In February 2006, the Globe ran a little-noticed article questioning whether Fenway would become a harder place to hit home runs because of the construction of nearby skyscrapers.

Now, thanks to the Bill James Handbook 2007, we have our answer. And that answer is, "Absolutely."

Fenway Park was the hardest ballpark in baseball out of which to hit a home run, suppressing longballs by an amazing 27 percent — 31 percent for righties. No AL park suppresses any stat as much as Fenway did homers in 2006, and no AL park enhanced any stat more than Fenway enhanced doubles in 2006 (by 37 percent). Doubles and homers are flukey things, and it’s often luck that turns one into the other. But consider: Fenway from 2004-06 averaged an 86 percent homer rate. If I’ve done my math right, that means it suppressed home runs by an average of merely eight percent in 2004 and 2005.

More interesting tidbits from a stats-lover’s must-buy after the jump.

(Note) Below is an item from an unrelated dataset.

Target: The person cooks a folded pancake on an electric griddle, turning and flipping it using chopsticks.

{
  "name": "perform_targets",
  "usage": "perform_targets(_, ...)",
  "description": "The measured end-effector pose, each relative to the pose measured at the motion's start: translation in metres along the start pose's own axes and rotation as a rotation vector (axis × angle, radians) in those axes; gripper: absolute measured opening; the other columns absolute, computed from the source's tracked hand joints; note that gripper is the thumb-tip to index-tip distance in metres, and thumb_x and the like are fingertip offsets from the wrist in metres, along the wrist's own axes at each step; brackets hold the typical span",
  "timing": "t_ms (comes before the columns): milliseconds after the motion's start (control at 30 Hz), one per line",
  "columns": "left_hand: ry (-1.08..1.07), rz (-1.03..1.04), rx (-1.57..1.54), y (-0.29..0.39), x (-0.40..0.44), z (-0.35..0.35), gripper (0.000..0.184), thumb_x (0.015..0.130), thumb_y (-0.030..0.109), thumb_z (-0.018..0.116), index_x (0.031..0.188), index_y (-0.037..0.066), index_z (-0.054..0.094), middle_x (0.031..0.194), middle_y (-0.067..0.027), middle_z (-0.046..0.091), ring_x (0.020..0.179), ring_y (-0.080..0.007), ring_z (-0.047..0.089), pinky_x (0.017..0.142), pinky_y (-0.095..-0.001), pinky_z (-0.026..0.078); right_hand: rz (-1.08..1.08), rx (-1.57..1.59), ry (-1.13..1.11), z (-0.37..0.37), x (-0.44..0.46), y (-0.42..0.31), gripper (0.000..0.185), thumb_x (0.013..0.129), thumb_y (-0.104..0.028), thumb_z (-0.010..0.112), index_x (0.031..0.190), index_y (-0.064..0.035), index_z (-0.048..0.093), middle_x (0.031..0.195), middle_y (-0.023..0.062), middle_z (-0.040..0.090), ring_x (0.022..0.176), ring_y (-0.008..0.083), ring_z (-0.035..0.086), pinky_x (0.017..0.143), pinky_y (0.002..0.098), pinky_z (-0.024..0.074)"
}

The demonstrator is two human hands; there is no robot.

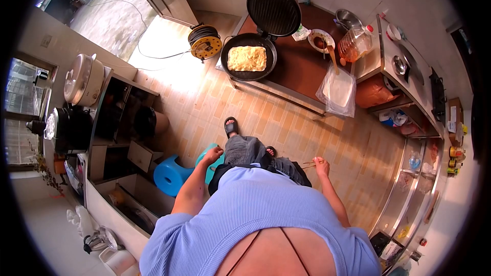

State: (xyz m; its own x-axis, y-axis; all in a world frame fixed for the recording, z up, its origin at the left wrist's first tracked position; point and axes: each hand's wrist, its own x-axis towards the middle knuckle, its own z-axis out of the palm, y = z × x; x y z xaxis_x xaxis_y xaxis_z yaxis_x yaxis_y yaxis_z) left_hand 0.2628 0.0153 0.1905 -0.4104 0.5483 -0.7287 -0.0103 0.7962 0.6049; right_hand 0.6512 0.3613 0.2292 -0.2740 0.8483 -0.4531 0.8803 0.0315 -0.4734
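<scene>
My left hand point(213, 155) hangs at my side above a teal stool point(210, 175), its fingers curled together; whether anything is inside is too small to tell. On the other side, my right hand point(321, 166) is closed on thin sticks that look like chopsticks point(309, 164), pointing inward over the floor. Away in front of both hands, an electric griddle point(240, 75) stands with its ribbed lid point(273, 11) raised. A yellowish flat food piece point(247, 59) lies in its black pan.
The brown table point(294, 64) bears a plate point(320, 41), an oil bottle point(356, 45) and a plastic bag of pale flat sheets point(337, 91). A cable reel point(205, 42) sits beyond the griddle's left side. A blue stool point(174, 175) stands left, near open cabinets point(128, 186).
</scene>
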Motion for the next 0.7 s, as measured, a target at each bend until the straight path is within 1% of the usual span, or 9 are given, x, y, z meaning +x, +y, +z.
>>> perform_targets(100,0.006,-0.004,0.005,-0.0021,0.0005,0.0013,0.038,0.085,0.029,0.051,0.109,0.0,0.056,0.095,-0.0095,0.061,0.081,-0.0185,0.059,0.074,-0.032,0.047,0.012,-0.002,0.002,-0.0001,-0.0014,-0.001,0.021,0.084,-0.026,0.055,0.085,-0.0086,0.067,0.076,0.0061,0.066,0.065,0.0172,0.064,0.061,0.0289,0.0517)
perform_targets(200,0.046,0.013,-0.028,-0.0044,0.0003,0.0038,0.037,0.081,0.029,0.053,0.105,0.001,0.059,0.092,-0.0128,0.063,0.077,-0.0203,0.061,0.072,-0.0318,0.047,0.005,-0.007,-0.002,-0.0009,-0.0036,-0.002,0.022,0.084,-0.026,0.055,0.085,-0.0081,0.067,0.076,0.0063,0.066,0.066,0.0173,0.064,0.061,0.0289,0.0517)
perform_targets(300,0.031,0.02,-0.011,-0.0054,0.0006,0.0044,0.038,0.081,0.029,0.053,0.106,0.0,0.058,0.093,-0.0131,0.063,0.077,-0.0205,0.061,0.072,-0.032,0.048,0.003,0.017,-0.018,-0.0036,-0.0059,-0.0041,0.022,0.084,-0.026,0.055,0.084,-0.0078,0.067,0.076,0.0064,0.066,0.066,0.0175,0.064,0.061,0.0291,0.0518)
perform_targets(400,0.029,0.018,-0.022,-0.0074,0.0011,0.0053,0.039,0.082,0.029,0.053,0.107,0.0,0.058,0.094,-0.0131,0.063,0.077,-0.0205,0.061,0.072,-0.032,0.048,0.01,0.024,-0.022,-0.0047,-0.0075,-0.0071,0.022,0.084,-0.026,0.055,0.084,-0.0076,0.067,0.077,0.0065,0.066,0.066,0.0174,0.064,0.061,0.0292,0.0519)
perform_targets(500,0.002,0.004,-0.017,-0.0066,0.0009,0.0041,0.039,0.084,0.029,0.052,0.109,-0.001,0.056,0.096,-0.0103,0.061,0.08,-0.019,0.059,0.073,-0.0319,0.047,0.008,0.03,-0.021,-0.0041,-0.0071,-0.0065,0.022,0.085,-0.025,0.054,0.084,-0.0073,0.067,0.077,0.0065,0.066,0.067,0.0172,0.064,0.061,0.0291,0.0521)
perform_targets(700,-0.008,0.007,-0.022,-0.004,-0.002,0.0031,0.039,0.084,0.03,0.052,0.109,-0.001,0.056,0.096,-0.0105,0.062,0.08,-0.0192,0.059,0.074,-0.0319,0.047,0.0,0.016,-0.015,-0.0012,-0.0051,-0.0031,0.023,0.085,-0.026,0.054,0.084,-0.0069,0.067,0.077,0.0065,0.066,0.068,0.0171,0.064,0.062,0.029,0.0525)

  • The revlutionary plus-minus system — in which players receive and lose points for plays they do and don’t make that other players at the same position don’t and do make — ranks Kevin Youkilis as third in baseball, behind Pujols and Malphabet. Mike Lowell is ninth. Jeter, A-Rod and Alex Gonzalez all are outside the Top 10.
  • Daisuke Matsuzaka’s component ERA — essentially a pitcher’s ERA based only on his own performance, subtracting the defense, relievers, etc. — shows he was actually unlucky when he posted his sick 2.13 ERA in Seibu last year. His ERC was actually 1.77, the sixth straight decline since a high of 3.48 in his second season (2000). Likewise, Pedro was unlucky in 1999. His 1.90 ERA being higher than his ERC of 1.78. Poor guy.
  • The similarities between Randy Johnson and Josh Beckett continue to amaze. They appear within a few spots of each other in several leaderboards, and rarely does one appear without the other. Their ERCs are significantly below their season-ending ERAs (Beckett should have been at 4.28 based on his pitching, RJ at 3.80).  Both were among the leaders in lowest BAA. Random: Beckett led the league in lowest OBP allowed by leadoff hitters (.231). and had the third-fastest average fastball and third-lowest BPS (batting plus slugging) against his curveball. Johnson threw more sliders than anyone in the AL.
  • A look at various manageral "stats" shows that Grady Little is actually a quick hook (you’d never know it, based on 2003), averaging 53 "quick hooks" versus 30 "slow hooks." A quick hook is the bottom 25 percent of a number figured by adding the number of pitches to 10x the number of runs allowed in a game. Not surprisingly, Terry Francona is considered a "slow hook." Joe Torre’s numbers vary all over the place, but he consistently orders sacrifice bunts, intentional walks, pitches out and sets runners in motion far more than Francona.
  • Only player in the Top 10 in BA, OBP and SLG for 2006? Manny Ramirez.
  • Youk really was a revelation — Third in plus/minus, second in leadoff OBP, fifth-lowest first-swing percentage, 10th-highest OPS among first basemen, second-most pitches taken (next to Giambi), most pitches per pate plate appearance, second-most pitches seen, seventh in walks, . Is it too late to keep hm leadoff and put Lugo at No. 2?
  • Longest average home-run hitter in the AL? Wily Mo Pena, 411 feet. Second?  Alex Rodriguez, 410 feet. Eric Hinske, Jason Giambi and David Ortiz also in the top 10. Pena, who had the top two longest homers in the NL in 2005, had the second- and ninth-longest in the AL in 2006 — 475 feet and 451 feet. A-Rod was first, a 480-foot bomb. To see Pena’s longest, go here (although it’s disappointing because he hit the ball so hard it never shows up on camera). MLB didn’t save A-Rod’s homer, which was overshadowed by the first career dinger from Melky Cabrera.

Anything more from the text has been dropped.